Siedmiu tenisistów z top 100 rankingu ATP znajduje się na liście uczestników Challengera Pekao Szczecin Open, który się odbędzie w dniach 12-18 września. Wiemy już również co nie co na temat tego do kogo powędrują „dzikie karty”.

W drugiej dekadzie września na szczecińskich kortach odbędzie się 29. edycja jednego z najlepszych turniejów rangi Challenger na świecie. Podczas konferencji prasowej, która się odbyła w ostatni dzień sierpnia dyrektor turnieju Andrzej Bobola poinformował o „dzikich kartach”, które przyznali organizatorzy.

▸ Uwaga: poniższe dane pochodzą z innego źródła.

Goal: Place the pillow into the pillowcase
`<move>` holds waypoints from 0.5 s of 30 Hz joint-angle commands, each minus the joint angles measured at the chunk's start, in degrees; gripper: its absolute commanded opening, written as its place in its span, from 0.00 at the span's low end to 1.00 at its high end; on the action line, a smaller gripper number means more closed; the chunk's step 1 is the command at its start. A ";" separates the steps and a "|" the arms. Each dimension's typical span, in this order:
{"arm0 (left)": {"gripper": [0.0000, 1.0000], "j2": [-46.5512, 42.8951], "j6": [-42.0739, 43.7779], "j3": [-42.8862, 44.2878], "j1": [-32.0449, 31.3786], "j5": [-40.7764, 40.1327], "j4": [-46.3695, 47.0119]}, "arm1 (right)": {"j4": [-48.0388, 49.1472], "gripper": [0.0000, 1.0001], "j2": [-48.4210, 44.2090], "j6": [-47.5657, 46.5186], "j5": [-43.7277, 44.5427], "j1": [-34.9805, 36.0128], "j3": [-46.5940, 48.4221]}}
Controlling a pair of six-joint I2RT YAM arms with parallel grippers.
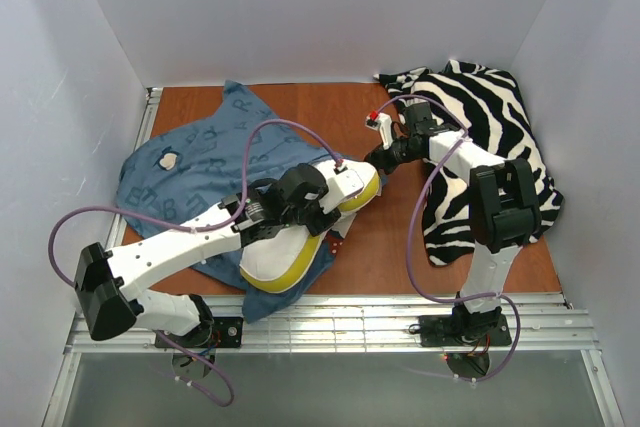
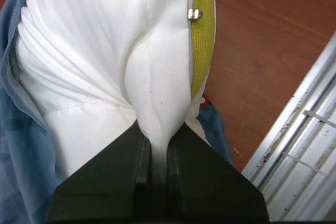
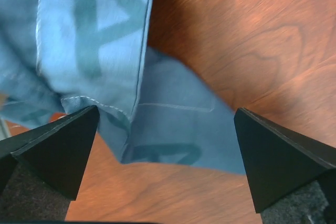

– Na liście zgłoszeń mamy aż sześciu zawodników z pierwszej setki rankingu, co mnie niezwykle cieszy. Jeśli chodzi o „dzikie karty” to w tym roku mamy do dyspozycji zaledwie trzy. Jedną otrzyma Albert Ramos-Vinolas, który obecnie znajduje się na 42. pozycji światowego rankingu i bez niej nie mógłby zagrać w naszym turnieju. Druga dzika karta trafia w ręce mistrza Polski – Daniela Michalskiego. Trzeciej dzikiej karty dzisiaj jeszcze nie podam, ponieważ prowadzimy rozmowy z jednym naprawdę dobrym zawodnikiem. Jeśli nasze rozmowy zakończą się fiaskiem, wówczas dziką kartę otrzyma jeden z Polaków. Szansę zagrania w eliminacjach otrzymają na pewno Szymon Kielan oraz Jan Choiński, który wygrał niedawno Futuresa. O dwie ostatnie „dzikie karty” do eliminacji singla i debla jest jeszcze walka – zakończył dyrektor największego i najstarszego krajowego challengera.

Oprócz Alberto Ramosa-Vinolasa w imprezie weźmie udział jeszcze sześciu zawodników klasyfikowanych w top 100 rankingu ATP. Obok sklasyfikowanego na 42. pozycji Hiszpana, w imprezie zagra również dwóch jego rodaków: Pedro Martinez i Roberto Carballes. Ponad to w Szczecinie wystąpi również Argentyńczyk Federico Coria, Chun Hsin Tsen z Tajwanu, a także finalista zakończonego tuż przed US Open turnieju Winston-Salem – Laszlo Dżjere z Serbii. Wśród zawodników znajdzie się również broniący tytułu Zdenek Kolar, który w zeszłorocznym finale okazał się lepszy od Kamila Majchrzaka.

Impreza będzie zwieńczeniem tegorocznych zmagań podczas cyklu LOTOS PZT Polish Tour – Narodowy Puchar Polski.